** Assigned task **
Leaving the pictures aside, transcribe the data below exactly.

***** Given information

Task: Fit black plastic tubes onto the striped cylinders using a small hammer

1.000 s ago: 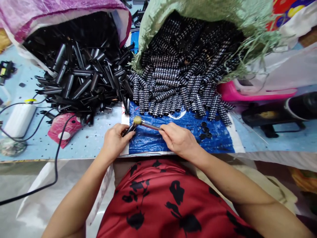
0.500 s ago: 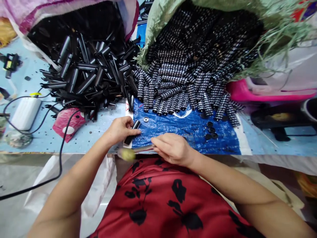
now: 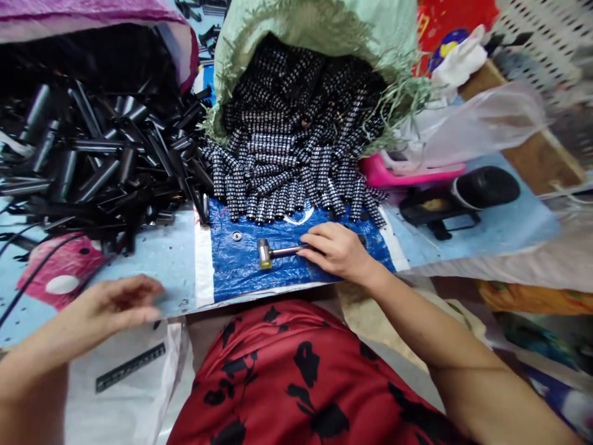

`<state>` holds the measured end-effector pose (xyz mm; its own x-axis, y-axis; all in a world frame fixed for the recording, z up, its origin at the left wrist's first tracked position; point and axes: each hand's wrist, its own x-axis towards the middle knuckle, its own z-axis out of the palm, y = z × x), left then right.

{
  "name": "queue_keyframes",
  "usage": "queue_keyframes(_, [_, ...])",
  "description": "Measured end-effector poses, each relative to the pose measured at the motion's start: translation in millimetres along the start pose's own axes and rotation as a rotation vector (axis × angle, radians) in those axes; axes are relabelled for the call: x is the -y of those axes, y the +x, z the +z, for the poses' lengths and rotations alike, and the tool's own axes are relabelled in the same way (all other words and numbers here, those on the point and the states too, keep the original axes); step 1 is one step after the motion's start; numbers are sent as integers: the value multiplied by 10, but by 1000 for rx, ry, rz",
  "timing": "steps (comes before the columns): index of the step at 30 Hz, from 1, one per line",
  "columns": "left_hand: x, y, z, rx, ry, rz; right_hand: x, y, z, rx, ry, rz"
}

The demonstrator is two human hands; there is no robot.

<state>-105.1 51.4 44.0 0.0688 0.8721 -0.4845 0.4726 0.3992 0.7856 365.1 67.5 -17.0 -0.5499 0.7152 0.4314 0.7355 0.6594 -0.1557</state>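
Note:
My right hand [image 3: 340, 250] is closed on the handle of a small mallet [image 3: 264, 254], whose head has a yellow-green face and lies on the blue plastic sheet [image 3: 241, 278]. My left hand [image 3: 123, 301], slightly blurred, is off the table's front edge with fingers apart and nothing in them. Below it, a black slotted strip-like piece [image 3: 130, 368] shows against a white bag [image 3: 111, 408]; whether it is falling or lying there I cannot tell. A small round metal piece [image 3: 236, 236] rests on the sheet, left of the mallet.
Black tubes [image 3: 97, 179] spill from a purple-edged sack [image 3: 152, 9] at left. Patterned black-and-white cylinders [image 3: 273, 164] spill from a green woven sack [image 3: 315, 18]. A pink tray [image 3: 403, 176] and a black device [image 3: 486, 187] stand at right; a pink pouch [image 3: 60, 269] lies at left.
My left hand has let go of the short black tube and moved left, past the table edge. The mallet has gone from a blurred swing to lying on the sheet. The view has shifted right.

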Motion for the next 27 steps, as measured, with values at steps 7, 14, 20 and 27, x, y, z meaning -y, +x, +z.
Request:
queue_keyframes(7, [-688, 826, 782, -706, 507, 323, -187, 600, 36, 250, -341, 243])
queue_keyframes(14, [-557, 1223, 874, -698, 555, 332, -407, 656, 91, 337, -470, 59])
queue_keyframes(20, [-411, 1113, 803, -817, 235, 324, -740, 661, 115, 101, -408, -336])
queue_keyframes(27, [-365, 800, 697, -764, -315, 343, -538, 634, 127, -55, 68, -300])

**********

** Answer for the task **
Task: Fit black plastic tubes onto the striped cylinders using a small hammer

1.000 s ago: 
0.500 s ago: 
now: 

`<state>` holds the measured end-effector pose (xyz mm; its own x-axis, y-axis; all in a world frame fixed for the recording, z up, its origin at the left wrist's first tracked position; point and axes: each hand's wrist, its own x-axis towards the middle knuckle, its own z-axis out of the palm, y = z × x), left then right.

{
  "name": "queue_keyframes",
  "usage": "queue_keyframes(_, [_, ...])",
  "description": "Measured end-effector poses, each relative to the pose measured at the motion's start: translation in millimetres along the start pose's own axes and rotation as a rotation vector (axis × angle, radians) in those axes; axes are relabelled for the call: x is the -y of those axes, y the +x, z the +z, for the poses' lengths and rotations alike, and the tool's own axes are relabelled in the same way (all other words and numbers here, those on the point and the states too, keep the original axes); step 1 is one step after the motion's start; numbers are sent as integers: the value multiplied by 10, but by 1000 for rx, ry, rz",
  "timing": "steps (comes before the columns): index of the step at 30 Hz, from 1, one per line",
  "columns": "left_hand: x, y, z, rx, ry, rz; right_hand: x, y, z, rx, ry, rz"
}

The demonstrator is two human hands; there is no robot.

<state>-105.1 51.4 44.0 0.0688 0.8721 -0.4845 0.4726 0.3992 0.7856 365.1 67.5 -17.0 -0.5499 0.7152 0.4314 0.7355 0.6594 -0.1557</state>
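Note:
My right hand [image 3: 340, 250] is closed on the handle of a small mallet [image 3: 264, 254], whose head has a yellow-green face and lies on the blue plastic sheet [image 3: 241, 278]. My left hand [image 3: 123, 301], slightly blurred, is off the table's front edge with fingers apart and nothing in them. Below it, a black slotted strip-like piece [image 3: 130, 368] shows against a white bag [image 3: 111, 408]; whether it is falling or lying there I cannot tell. A small round metal piece [image 3: 236, 236] rests on the sheet, left of the mallet.
Black tubes [image 3: 97, 179] spill from a purple-edged sack [image 3: 152, 9] at left. Patterned black-and-white cylinders [image 3: 273, 164] spill from a green woven sack [image 3: 315, 18]. A pink tray [image 3: 403, 176] and a black device [image 3: 486, 187] stand at right; a pink pouch [image 3: 60, 269] lies at left.
My left hand has let go of the short black tube and moved left, past the table edge. The mallet has gone from a blurred swing to lying on the sheet. The view has shifted right.
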
Motion for the next 27 steps, as measured, with values at steps 7, 14, 20 and 27, x, y, z meaning -y, +x, +z.
Request:
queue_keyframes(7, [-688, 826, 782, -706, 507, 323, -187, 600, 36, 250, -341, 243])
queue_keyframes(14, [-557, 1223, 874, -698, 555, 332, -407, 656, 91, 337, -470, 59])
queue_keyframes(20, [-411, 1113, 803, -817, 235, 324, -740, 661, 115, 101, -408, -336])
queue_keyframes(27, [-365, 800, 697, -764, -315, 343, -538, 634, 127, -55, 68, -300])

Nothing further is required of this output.